Within-chain parallelization idea (maybe crazy)

jsocolar · October 30, 2021, 2:01am

The recent discussion about setting expectations for reduce_sum got me thinking. Is there any chance that a more consistent speedup is available by computing the forward and backward parts of the HMC trajectory in parallel, so that whenever the tree expansion proceeds in the direction where the trajectory is so-far shorter, the work has already been done? On the negative side, this approach would throw out a non-trivial amount of integration in one direction or the other at every iteration. Nevertheless, this approach might yield worthwhile speedup, provided that the information necessary to evaluate the stopping criterion can be efficiently copied/shared between processes.

Provided that the stopping criterion can be evaluated efficiently, it seems like there would be lots of cases where this approach yields useful speedup even though reduce_sum cannot (i.e. if the gradient evals are fast but the treedepths are large). And it seems like it could be implemented entirely on the backend, which no changes required to a user’s Stan code. And with more cores available it could be combined with reduce_sum for additional speedup.

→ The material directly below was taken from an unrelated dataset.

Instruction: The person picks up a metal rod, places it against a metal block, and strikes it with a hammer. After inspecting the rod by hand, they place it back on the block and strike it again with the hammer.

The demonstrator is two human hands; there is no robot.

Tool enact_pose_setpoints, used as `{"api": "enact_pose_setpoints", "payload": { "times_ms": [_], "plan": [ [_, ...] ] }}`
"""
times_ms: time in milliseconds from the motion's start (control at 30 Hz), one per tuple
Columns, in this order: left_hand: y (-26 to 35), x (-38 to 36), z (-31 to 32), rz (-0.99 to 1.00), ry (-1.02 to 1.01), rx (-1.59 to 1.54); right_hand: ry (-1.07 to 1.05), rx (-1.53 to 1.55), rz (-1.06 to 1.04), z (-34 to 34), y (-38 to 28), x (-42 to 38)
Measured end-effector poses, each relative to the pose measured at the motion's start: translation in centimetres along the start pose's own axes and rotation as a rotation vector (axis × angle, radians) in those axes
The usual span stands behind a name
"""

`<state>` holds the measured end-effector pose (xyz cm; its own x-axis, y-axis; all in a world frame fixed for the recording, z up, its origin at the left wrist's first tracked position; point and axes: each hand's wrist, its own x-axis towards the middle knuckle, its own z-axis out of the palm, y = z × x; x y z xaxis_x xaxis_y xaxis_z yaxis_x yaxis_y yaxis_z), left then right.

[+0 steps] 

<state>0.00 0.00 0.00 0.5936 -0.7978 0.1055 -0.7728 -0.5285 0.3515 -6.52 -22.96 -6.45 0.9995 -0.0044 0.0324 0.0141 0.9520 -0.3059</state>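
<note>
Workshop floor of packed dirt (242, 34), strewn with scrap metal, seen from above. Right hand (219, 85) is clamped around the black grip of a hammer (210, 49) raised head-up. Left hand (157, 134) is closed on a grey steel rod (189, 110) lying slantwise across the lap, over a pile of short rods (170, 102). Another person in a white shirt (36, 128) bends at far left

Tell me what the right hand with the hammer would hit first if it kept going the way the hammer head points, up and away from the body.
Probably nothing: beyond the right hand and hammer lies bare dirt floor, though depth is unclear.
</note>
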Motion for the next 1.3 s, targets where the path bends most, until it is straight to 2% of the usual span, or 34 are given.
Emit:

Just a thought. Has this already been discussed and ruled out? Is it worth thinking about further?

maxbiostat · October 30, 2021, 2:32am

@betanalpha @nhuurre

stevebronder · October 30, 2021, 3:04am

Tagging @wds15 who did this a while ago! Tmk it was like a 15% speedup?

jsocolar · October 30, 2021, 4:45am

FWIW there are scenarios where I would love to get my hands on 15% speed-up if I can do it without modification to my Stan code.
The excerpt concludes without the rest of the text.